• **WHAT TO PRODUCE**
Report how many lines of the listing include the word "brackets"; nothing else should be written.

• **DATA TO PROCESS**
Start of Block

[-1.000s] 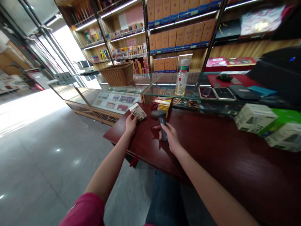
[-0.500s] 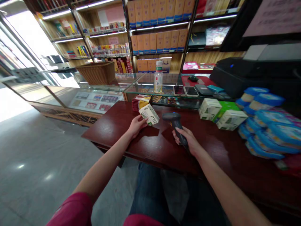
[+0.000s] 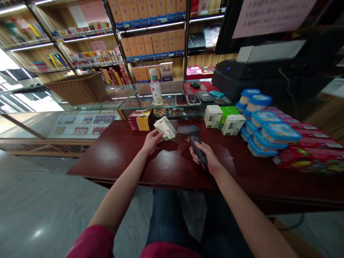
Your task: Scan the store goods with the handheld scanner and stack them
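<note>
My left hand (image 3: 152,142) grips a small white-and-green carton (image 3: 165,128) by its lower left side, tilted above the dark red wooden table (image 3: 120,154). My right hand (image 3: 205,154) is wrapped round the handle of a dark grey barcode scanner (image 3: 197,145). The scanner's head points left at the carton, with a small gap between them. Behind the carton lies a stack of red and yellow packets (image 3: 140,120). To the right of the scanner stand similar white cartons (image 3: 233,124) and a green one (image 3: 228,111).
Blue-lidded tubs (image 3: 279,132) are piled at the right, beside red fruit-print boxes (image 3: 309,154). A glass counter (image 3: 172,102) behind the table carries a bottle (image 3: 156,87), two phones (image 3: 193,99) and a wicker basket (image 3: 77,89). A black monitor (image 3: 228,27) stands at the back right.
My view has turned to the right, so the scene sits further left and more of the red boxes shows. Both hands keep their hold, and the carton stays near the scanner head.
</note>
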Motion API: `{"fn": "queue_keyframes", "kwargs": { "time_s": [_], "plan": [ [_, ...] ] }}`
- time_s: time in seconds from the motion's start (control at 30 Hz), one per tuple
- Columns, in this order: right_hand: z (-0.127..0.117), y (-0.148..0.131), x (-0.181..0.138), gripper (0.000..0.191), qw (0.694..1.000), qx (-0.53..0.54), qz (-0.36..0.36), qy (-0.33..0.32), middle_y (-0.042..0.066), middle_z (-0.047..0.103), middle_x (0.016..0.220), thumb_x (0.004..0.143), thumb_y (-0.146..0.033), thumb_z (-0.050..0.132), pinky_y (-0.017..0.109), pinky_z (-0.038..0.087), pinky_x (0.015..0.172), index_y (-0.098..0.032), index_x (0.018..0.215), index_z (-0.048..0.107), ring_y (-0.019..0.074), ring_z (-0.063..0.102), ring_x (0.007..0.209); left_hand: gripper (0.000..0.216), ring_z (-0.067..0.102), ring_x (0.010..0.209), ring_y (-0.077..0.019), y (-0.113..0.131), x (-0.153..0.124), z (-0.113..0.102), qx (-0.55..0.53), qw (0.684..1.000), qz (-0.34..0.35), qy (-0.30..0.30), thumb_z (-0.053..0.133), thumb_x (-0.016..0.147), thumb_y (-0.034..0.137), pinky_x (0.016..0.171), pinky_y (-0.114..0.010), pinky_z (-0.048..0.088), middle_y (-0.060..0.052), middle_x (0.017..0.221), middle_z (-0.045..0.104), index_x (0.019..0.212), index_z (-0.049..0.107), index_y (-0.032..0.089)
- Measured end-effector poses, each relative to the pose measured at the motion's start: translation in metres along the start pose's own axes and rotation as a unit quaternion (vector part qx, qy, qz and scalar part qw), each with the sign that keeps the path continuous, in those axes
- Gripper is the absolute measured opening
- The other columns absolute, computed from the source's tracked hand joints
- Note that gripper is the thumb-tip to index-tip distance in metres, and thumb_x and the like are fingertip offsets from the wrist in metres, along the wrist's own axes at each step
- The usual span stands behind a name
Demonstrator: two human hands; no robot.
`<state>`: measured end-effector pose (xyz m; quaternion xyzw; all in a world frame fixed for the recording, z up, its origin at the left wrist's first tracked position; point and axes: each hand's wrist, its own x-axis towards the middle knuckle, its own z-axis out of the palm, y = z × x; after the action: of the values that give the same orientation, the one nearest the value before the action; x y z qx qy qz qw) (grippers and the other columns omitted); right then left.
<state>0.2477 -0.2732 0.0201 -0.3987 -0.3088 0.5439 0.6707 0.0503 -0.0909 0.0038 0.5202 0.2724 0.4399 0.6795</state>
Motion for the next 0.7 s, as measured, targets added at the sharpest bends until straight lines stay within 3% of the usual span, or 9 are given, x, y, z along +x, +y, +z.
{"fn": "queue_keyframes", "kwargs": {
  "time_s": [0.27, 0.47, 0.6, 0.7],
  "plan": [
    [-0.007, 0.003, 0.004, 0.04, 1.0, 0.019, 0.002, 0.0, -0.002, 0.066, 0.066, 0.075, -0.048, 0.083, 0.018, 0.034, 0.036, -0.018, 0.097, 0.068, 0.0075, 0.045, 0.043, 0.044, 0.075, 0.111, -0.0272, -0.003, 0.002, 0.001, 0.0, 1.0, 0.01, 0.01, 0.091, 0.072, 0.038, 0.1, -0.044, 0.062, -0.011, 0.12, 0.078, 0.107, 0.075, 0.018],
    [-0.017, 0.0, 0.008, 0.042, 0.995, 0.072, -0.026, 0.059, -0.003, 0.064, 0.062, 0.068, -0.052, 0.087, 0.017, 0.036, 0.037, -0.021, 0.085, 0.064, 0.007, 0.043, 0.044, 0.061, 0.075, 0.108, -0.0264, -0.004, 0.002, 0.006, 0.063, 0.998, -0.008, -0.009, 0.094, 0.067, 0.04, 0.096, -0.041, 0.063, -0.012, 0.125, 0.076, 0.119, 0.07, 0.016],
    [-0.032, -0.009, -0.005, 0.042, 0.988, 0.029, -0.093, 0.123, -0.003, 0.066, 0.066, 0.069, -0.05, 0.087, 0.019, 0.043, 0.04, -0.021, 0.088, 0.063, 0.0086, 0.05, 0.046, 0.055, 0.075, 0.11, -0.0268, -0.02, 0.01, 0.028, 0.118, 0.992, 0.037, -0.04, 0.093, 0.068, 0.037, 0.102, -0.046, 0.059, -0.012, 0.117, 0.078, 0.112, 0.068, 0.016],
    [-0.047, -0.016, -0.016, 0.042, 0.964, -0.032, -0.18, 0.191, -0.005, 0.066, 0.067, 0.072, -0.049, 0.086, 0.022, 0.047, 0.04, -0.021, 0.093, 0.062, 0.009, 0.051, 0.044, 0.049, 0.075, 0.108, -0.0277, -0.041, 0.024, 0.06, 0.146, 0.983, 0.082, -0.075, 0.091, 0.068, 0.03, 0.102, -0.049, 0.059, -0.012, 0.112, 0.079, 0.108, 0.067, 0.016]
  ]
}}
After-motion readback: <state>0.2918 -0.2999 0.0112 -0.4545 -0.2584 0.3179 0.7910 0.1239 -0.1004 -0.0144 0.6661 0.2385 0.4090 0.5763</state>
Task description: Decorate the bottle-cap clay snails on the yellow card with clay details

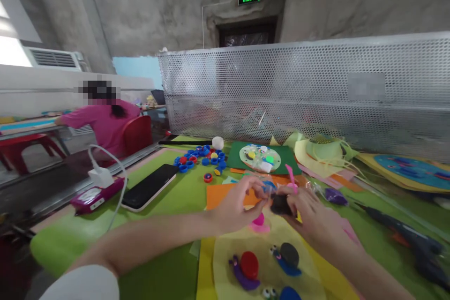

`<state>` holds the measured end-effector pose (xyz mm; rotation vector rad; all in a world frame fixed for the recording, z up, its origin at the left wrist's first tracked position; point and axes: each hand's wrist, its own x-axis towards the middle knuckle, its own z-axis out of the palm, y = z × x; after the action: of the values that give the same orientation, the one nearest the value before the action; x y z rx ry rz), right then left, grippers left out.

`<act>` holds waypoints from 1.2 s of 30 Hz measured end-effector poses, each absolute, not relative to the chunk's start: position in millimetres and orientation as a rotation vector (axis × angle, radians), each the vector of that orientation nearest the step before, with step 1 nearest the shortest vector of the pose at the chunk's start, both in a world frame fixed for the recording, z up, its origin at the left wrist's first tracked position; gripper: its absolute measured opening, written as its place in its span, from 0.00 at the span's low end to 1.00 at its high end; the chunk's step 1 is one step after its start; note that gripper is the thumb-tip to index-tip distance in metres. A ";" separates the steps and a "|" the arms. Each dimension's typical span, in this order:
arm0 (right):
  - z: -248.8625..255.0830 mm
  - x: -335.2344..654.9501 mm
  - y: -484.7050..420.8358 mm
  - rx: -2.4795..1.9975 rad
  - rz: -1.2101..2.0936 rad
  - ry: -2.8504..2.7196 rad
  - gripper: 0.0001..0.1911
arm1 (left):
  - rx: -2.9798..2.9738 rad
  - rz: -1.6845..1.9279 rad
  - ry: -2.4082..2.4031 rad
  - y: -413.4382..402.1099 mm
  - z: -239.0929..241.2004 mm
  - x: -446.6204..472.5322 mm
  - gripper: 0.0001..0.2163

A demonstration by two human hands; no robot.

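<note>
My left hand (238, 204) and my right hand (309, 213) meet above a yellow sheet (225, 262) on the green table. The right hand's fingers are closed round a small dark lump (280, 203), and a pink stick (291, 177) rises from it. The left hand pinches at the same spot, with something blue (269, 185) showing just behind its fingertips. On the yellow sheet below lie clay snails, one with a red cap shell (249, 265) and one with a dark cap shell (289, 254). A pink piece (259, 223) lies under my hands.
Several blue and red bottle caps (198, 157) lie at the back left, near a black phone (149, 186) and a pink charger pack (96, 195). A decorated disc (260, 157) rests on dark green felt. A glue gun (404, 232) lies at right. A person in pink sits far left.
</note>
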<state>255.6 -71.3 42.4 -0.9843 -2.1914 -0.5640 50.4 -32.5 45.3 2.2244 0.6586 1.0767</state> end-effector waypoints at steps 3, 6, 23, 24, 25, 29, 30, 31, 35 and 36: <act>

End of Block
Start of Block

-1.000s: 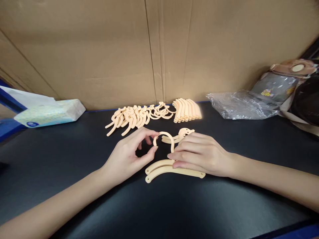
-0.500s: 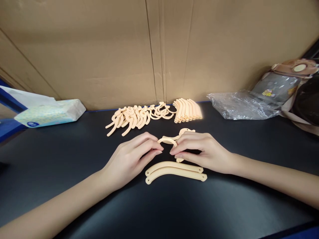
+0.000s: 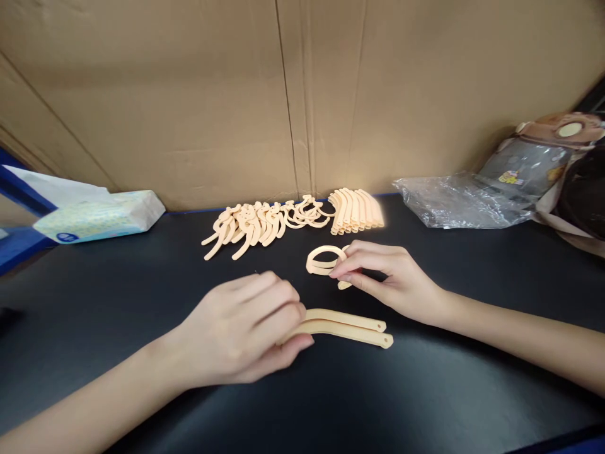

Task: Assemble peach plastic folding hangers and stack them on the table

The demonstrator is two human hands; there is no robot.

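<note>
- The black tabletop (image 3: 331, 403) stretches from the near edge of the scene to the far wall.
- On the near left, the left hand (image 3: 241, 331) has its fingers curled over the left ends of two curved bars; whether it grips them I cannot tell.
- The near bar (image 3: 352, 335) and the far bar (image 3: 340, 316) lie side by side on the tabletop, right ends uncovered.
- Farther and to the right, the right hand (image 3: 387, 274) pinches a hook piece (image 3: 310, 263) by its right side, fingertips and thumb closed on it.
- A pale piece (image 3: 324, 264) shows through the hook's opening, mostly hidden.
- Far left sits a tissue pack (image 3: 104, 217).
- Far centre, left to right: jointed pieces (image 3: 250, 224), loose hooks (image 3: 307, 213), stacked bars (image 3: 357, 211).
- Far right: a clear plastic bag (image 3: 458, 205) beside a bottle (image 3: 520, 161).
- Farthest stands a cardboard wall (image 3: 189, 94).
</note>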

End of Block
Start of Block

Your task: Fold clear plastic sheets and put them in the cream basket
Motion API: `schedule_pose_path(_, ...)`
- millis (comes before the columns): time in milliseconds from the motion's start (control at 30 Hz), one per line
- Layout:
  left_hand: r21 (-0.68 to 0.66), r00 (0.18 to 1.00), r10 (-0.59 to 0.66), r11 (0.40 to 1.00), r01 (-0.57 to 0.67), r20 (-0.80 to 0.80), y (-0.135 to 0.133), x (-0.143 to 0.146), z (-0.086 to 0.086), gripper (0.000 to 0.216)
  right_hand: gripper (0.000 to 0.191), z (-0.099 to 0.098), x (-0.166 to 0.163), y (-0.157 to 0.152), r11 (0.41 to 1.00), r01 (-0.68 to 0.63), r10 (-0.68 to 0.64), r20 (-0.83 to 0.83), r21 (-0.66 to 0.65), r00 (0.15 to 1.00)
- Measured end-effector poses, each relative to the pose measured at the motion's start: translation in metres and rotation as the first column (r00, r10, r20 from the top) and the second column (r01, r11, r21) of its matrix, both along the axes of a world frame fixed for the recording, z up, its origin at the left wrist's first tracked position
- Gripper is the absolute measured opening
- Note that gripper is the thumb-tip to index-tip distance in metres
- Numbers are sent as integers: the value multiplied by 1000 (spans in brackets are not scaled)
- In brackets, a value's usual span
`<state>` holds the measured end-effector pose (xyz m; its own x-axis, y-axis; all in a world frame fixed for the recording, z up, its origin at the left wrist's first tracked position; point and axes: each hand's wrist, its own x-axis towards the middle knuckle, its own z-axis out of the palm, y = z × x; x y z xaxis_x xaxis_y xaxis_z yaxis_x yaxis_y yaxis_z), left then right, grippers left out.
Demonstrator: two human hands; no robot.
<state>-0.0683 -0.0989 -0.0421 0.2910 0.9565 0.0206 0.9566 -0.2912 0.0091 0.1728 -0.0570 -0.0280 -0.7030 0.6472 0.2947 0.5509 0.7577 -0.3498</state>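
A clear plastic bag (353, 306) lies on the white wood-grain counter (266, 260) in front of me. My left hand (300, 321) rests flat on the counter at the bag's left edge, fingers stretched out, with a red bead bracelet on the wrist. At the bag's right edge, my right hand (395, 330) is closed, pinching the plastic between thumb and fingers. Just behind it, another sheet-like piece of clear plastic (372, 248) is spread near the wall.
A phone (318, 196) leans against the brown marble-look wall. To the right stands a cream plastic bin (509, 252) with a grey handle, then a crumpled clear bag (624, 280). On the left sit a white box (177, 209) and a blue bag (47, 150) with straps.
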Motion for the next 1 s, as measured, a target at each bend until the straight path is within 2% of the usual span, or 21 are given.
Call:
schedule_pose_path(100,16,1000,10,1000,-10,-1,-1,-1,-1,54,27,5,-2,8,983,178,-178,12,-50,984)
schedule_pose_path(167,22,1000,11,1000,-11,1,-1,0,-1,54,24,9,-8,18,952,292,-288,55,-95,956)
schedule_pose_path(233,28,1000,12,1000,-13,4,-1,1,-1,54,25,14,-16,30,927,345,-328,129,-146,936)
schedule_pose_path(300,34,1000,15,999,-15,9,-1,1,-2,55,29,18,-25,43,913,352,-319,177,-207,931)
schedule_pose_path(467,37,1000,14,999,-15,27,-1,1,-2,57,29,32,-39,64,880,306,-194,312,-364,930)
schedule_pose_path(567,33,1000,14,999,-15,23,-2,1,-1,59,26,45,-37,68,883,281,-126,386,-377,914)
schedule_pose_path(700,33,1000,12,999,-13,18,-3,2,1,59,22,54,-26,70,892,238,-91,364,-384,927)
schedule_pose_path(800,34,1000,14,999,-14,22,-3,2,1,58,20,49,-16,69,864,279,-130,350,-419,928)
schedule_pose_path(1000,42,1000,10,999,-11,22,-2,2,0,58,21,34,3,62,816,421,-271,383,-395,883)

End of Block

• **WRITTEN RESPONSE**
2